Connect a secondary VPN DD-WRT router to a non VPN router

Post new topic   Reply to topic    DD-WRT Forum Index -> Advanced Networking
Goto page 1, 2  Next
Author Message
leaf27
DD-WRT Novice


Joined: 16 Sep 2021
Posts: 38

PostPosted: Thu Sep 16, 2021 20:42    Post subject: Connect a secondary VPN DD-WRT router to a non VPN router Reply with quote
I would like to use a Netgear R7800 router with VPN attached to a Linksys primary router. On the Netgear secondary router, I disabled DHCP, set Advanced Routing to "router", and changed the Netgear IP to 192.168.1.2 and left the Linksys at 192.168.1.1 and internet works fine on the Netgear secondary router. I would like to set up a single specific (no hopping) VPN server on the Netgear secondary. There is no VPN on the primary router. ProtonVPN has basic instructions and want a "Static DNS 1" put in. With the DHCP server disabled, I cannot put the listed DNS setting in. Are there other methods to do this with a cascaded router setup?

DD-WRT version v3.0-r34900m
Sponsor
d33b0_n4p41m
DD-WRT User


Joined: 10 Sep 2021
Posts: 133

PostPosted: Thu Sep 16, 2021 21:35    Post subject: Reply with quote
I'm sure you meant VPN client if you are trying to connect to ProtonVPN.

https://protonvpn.com/support/vpn-router-ddwrt/

Also, there are stickies in this area of the forum specifically for stetting up OpenVPN...

https://forum.dd-wrt.com/phpBB2/viewtopic.php?t=327398

_________________
An old man said, “Erasers are made for those who make mistakes.” A youth replied, “Erasers are made for those who are willing to correct their mistakes!” Attitude matters! ~ Anonymous
----------
“You are always a student, never a master. You have to keep moving forward.” ~ Conrad Hall
----------
“Life is about moving on, accepting changes and looking forward to what makes you stronger and more complete.” ~ Anonymous
leaf27
DD-WRT Novice


Joined: 16 Sep 2021
Posts: 38

PostPosted: Thu Sep 16, 2021 22:01    Post subject: Reply with quote
Thanks for the reply. The instructions do say "Client" and I meant to say that I needed to set up the details in order to use a specific server. I did everything according to the ProtonVPN instructions, but DHCP server normally is disabled so the router can be connected to the primary router. The ability to add the "Static DNS" is then greyed out. The ProtonVPN instructions do not cover this cascade scenario. ProtonVPN told me that they had not tried this scenario and did not have any instructions to give me. I'll keep looking around the board, but if someone has a direct link to the info I need, then I'm open to it. Thanks.
eibgrad
DD-WRT Guru


Joined: 18 Sep 2010
Posts: 9157

PostPosted: Thu Sep 16, 2021 22:01    Post subject: Reply with quote
Beware, if you establish the OpenVPN client on a secondary, bridged router, it will be inaccessible to the rest of the clients on the 192.168.1.x network unless you change their default gateway to point to the LAN ip of the secondary router. While it can be done, it requires a primary router that lets you make such changes to the DHCP server for those clients. And such capabilities are rare for OEM/stock firmware. Or else you'd have to make the secondary router handle DHCP for the network.

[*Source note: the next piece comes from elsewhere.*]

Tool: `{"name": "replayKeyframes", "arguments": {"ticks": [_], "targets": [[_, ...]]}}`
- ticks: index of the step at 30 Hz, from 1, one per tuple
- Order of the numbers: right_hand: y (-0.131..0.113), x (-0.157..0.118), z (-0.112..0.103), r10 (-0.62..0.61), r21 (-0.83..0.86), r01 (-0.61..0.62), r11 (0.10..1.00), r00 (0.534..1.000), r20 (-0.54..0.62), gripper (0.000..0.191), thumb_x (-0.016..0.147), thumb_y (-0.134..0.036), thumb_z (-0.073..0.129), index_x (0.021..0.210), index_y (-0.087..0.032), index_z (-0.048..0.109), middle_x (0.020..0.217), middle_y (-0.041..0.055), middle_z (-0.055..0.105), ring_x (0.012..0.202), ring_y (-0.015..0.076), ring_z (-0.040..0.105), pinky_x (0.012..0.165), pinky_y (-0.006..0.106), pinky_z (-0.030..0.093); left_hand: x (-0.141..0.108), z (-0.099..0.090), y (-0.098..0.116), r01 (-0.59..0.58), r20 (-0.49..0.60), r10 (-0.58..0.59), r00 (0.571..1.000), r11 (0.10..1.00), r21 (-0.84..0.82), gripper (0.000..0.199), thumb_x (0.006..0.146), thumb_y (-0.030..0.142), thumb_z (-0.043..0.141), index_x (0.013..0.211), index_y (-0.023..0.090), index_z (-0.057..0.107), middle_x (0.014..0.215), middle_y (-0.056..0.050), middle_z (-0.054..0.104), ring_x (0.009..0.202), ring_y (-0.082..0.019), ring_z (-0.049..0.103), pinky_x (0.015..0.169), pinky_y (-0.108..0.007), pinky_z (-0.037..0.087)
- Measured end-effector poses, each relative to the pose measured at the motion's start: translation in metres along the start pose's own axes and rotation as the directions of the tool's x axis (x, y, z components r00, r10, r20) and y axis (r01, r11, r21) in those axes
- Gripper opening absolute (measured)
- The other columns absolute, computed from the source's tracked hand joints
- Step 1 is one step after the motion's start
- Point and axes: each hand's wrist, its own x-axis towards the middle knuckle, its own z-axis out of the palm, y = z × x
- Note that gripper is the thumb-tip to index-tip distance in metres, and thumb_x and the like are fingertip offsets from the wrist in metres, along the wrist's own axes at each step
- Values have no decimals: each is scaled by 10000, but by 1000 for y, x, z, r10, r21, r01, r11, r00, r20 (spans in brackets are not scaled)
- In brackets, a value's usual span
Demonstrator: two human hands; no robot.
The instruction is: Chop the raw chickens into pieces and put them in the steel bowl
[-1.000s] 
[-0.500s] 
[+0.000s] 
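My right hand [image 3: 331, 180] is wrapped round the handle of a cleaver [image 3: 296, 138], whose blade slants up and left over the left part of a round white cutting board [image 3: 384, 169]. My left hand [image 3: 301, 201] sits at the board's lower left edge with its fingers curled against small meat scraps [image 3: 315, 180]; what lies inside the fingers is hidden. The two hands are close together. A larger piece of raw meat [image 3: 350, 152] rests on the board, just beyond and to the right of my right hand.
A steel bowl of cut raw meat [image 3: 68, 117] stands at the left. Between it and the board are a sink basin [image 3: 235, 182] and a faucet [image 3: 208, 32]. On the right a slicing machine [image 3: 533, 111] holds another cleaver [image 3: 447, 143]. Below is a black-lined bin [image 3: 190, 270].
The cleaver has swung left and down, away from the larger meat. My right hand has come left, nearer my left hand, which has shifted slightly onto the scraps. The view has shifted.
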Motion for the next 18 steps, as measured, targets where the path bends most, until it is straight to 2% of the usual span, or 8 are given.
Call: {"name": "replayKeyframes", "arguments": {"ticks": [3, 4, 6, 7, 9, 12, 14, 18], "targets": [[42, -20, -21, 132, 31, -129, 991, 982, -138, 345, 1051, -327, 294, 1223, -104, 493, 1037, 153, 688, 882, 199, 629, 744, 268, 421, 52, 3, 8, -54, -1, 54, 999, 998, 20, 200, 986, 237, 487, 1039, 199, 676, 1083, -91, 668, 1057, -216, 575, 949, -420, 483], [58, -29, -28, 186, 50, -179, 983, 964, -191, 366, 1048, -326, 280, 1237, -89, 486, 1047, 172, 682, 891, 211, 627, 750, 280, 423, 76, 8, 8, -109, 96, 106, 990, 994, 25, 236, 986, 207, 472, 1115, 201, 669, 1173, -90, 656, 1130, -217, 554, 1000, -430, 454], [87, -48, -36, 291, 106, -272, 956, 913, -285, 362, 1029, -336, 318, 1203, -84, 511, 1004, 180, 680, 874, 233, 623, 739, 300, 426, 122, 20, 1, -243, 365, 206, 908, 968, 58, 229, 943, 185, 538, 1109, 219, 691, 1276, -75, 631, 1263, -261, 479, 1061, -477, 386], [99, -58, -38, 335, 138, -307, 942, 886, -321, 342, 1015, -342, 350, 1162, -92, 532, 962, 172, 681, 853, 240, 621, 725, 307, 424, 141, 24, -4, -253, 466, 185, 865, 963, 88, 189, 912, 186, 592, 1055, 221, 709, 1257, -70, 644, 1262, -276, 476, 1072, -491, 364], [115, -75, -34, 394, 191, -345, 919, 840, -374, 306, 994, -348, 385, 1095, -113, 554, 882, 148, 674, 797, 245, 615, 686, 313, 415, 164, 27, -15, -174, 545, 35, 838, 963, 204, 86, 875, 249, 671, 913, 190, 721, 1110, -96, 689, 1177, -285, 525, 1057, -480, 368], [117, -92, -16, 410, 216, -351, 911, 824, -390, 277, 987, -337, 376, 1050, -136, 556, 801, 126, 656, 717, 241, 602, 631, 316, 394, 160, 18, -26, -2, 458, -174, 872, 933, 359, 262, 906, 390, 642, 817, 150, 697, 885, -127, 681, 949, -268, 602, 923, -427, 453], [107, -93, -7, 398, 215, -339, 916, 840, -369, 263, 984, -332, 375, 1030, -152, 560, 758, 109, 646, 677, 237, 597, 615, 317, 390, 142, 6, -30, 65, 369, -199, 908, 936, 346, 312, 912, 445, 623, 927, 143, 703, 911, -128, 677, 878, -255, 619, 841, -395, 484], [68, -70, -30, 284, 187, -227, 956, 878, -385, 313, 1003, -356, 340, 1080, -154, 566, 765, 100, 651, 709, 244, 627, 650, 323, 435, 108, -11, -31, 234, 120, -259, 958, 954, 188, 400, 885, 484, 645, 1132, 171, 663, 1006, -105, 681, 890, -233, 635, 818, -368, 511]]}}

That's why for most ppl it's a lot easier to daisy-chain the secondary router, WAN to LAN, wrt the primary router. So each router ends up managing its own local IP network. And now those behind the secondary router are automatically routed over the OpenVPN client once it's connected. Just a lot simpler.

_________________
ddwrt-ovpn-split-basic.sh (UPDATED!) * ddwrt-ovpn-split-advanced.sh (UPDATED!) * ddwrt-ovpn-client-killswitch.sh * ddwrt-ovpn-client-watchdog.sh * ddwrt-ovpn-remote-access.sh * ddwrt-ovpn-client-backup.sh * ddwrt-mount-usb-drives.sh * ddwrt-blacklist-domains.sh * ddwrt-wol-port-forward.sh * ddwrt-dns-monitor.sh (NEW!)
leaf27
DD-WRT Novice


Joined: 16 Sep 2021
Posts: 38

PostPosted: Thu Sep 16, 2021 22:51    Post subject: Reply with quote
Thanks eibgrad. I will remember that. This primary OEM router has to stay put and cannot be reconfigured. VPN is not wanted on the primary router. Your suggestion would have been easier.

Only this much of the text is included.